E’ vero, l’indennità di disoccupazione non è molto alta, non può superare 1192,98 euro al mese per il 2014, ma Giovanni vive con i suoi genitori, “vuoi mettere quasi ottocento euro al mese per non fare niente, contro mille per dover andare a lavorare tutte le mattine?!” mi dice. “E quando finiscono gli 8 mesi dell’indennità, se non trovo niente, c’è mio cugino in campagna che ha sempre bisogno di una mano e un contratto a termine per qualche mese me lo fa di sicuro”, aggiunge.

Anche Chiara Salvini, della provincia di Milano, 34 anni, ragioniere diplomata, vive così da sei anni: qualche lavoro interinale e qualche mese di indennità di disoccupazione. Chiara convive con Paolo, il suo ragazzo, che ha un lavoro a tempo indeterminato e una casa di proprietà, ma chiarisce che non si fa mantenere: dividono tutte le spese a metà.
A differenza di Giovanni lei ci ha provato a ottenere un contratto a tempo indeterminato, ma dopo i primi anni di mancati rinnovi nonostante gli apprezzamenti delle sue capacità da parte dei suoi superiori, si è rassegnata. Forse un contratto per lei ci sarebbe, ma vorrebbe dire una vita da pendolare, un viaggio di più di un’ora per raggiungere Milano, senza contare il traffico, mentre un contratto interinale si trova quasi sempre in qualche ditta vicino a casa. “Questo contratto mi scade a settembre”, mi dice, “con i risparmi tiro fino a Natale e poi farò partire la disoccupazione da gennaio, così fin dopo l’estate sono a posto e mi faccio le vacanze tranquilla”.

Come Chiara e Giovanni molti altri giovani si sono rassegnati a questa vita da precari, non avranno mai accesso a un mutuo, non potranno mai contare su una stabilità economica nel caso in cui decidano di costruirsi una famiglia, vivono con i genitori o con qualcuno che possa tamponare gli inevitabili “buchi” tra un contratto e l’altro, ma intanto gli anni passano, un contratto interinale dopo l’altro, un’indennità di disoccupazione dopo l’altra.

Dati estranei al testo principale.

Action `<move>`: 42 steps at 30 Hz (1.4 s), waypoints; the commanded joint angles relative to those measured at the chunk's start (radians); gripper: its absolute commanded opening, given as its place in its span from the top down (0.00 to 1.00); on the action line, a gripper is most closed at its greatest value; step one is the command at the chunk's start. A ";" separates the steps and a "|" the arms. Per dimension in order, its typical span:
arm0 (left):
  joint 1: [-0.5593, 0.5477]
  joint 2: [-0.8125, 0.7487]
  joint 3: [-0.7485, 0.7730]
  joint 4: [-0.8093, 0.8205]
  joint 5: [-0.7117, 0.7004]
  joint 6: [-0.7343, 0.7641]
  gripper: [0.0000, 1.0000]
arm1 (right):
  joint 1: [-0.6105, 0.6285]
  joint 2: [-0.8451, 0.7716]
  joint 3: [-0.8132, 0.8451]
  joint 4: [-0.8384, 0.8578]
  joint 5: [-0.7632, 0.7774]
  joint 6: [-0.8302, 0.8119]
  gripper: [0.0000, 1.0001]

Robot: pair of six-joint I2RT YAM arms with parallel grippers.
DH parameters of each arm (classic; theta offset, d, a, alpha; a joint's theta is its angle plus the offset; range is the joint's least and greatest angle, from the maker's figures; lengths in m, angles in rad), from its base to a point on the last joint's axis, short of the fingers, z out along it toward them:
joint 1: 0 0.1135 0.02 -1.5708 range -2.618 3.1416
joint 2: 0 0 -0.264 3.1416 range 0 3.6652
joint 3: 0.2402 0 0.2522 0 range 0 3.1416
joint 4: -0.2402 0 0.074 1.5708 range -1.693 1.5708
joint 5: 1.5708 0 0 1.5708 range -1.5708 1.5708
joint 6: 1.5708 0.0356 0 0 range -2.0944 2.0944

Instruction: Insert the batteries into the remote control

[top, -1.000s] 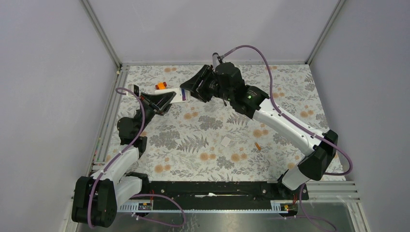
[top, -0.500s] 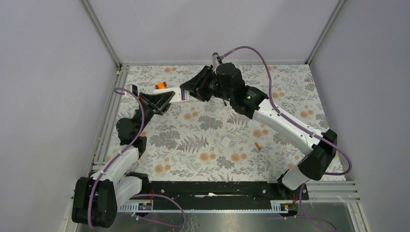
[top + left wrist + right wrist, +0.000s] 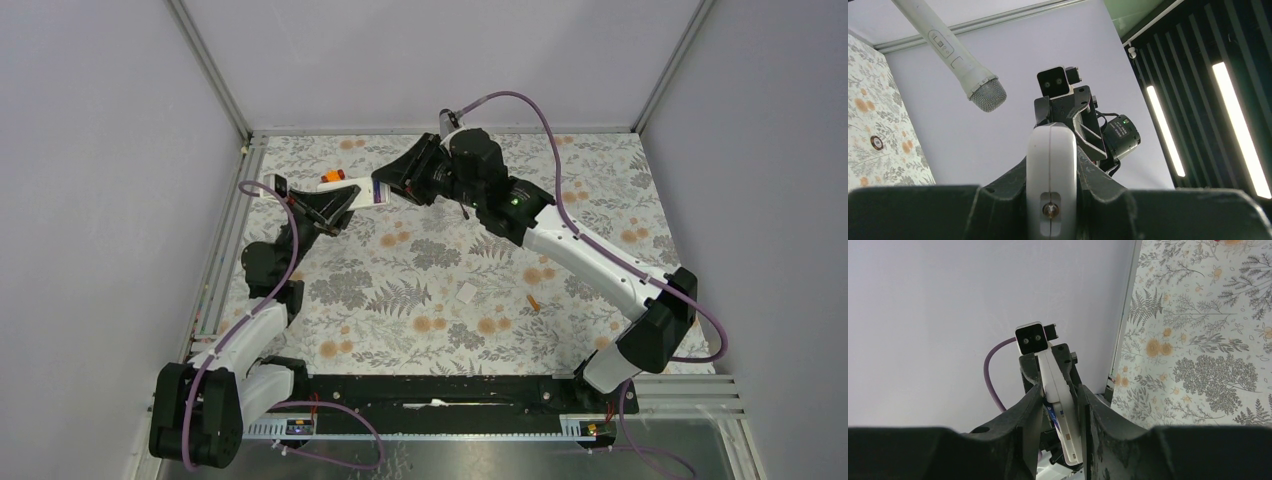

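Seen from above, two robot arms meet over a floral-patterned worktop (image 3: 420, 330), holding the remote control (image 3: 369, 198) between them in the air. A small flat white cover (image 3: 467, 292) lies near the middle of the worktop. The remote is well away from that cover, toward the far left corner.

The left gripper (image 3: 347, 205) is clamped tight on one end of the remote. In its wrist view the white body sits edge-on between the fingers. The right gripper (image 3: 390, 189) takes the other end. Its jaws are partly apart, and in its wrist view they lie against both faces of the remote, so it appears to grip it too.

A dark blue-purple strip (image 3: 378, 195) shows on the remote beside the right gripper. It is probably one battery already at the compartment, though it is too small to be sure. The orange battery (image 3: 533, 301) lies on the worktop just beside the cover, on the right arm's side. A chunkier orange toy piece (image 3: 332, 177) lies far beyond the cover, near the remote.

The step in hand looks like steadying or re-gripping the remote with one battery handled. The next move probably calls for one gripper to let go and fetch the orange battery while the other keeps the compartment facing up.
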 commanded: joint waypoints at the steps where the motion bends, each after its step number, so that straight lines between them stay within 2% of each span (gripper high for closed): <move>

Poi c’è Marco Landi, 35 anni della provincia di Varese, che ha lavorato come informatico per 15 anni, dipendente di una ditta chiusa a causa della crisi. Durante i mesi dell’indennità di disoccupazione Marco si è dato davvero da fare per cercare un lavoro, a lui l’idea di essere disoccupato non piaceva per niente. Due mesi prima della scadenza del periodo di indennità ha deciso di aprire partita Iva per fare il venditore porta a porta. Si è presentato allo sportello dell’Inps per fare regolare comunicazione di questa sua intenzione, con la conseguente sospensione del sussidio, e si è sentito rispondere: “complimenti, lei è una delle poche persone oneste che fa questa comunicazione, sa, tutti se ne fregano e prendono lo stesso il sussidio per tutto il periodo”.

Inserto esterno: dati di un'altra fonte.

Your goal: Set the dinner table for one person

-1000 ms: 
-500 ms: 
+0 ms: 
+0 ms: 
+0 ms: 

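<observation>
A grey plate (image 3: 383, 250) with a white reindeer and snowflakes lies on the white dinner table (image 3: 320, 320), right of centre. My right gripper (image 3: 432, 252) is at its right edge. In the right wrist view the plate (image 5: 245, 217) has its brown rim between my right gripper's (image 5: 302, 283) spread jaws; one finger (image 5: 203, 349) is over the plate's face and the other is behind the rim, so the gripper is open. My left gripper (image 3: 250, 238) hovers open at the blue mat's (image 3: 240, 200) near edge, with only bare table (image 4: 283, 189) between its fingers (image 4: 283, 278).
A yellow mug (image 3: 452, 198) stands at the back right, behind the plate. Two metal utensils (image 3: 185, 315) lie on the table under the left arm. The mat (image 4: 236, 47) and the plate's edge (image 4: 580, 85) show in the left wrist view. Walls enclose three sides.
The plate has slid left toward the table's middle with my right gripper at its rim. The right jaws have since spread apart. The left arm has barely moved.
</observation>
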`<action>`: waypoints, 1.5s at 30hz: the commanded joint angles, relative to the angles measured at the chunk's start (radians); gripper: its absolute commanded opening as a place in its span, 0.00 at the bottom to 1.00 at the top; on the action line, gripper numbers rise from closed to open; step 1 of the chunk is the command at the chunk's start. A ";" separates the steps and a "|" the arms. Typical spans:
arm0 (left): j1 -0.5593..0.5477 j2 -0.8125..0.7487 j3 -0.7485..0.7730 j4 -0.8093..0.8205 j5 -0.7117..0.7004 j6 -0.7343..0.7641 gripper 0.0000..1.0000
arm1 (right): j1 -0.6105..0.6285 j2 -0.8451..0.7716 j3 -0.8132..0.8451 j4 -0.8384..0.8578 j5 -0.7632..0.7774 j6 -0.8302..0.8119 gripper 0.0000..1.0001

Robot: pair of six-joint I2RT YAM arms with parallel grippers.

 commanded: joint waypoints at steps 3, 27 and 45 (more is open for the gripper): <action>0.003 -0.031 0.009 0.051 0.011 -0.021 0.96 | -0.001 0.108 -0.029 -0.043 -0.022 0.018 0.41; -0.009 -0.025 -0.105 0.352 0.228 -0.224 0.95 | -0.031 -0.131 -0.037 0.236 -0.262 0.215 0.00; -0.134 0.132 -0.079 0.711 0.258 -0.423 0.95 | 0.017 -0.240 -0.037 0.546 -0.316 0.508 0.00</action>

Sia chiaro, non si vuole qui discutere l’importanza dell’esistenza di un aiuto sociale fondamentale come l’indennità di disoccupazione.
Ma le attuali regole per la richiesta dell’Aspi equiparano un lavoratore, che ha lavorato come dipendente per decenni e si ritrova disoccupato suo malgrado, a chi nei due anni precedenti ha avuto due contratti a termine di sei mesi ciascuno e prima non ha mai lavorato, o ha tenuto un comportamento simile. La durata dell’indennità è la stessa per entrambi e anche l’entità del sussidio potrebbe essere simile, se le retribuzioni fossero paragonabili.
Tutti i Giovanni e Chiara di questo Paese si trovano quindi davanti alla scelta tra un lavoro cosiddetto “fisso”, almeno finché la ditta non chiude o non decide tagli, e una vita di lavoro precario alternati a lunghe “vacanze” a spese dell’Inps. Giovanni e Chiara non sono evasori o lavoratori in nero, rispettano in tutto le regole della legge Fornero, ma hanno trovato un modo di sopravvivere sfruttando un sistema che consente loro di farlo.

Viene da chiedersi come sia possibile che i contributi dei lavoratori a tempo indeterminato, con uno stipendio medio di poco più di mille euro al mese, possano coprire le indennità di disoccupazione ripetute di tutti i giovani che hanno fatto una scelta di vita e di lavoro di questo tipo.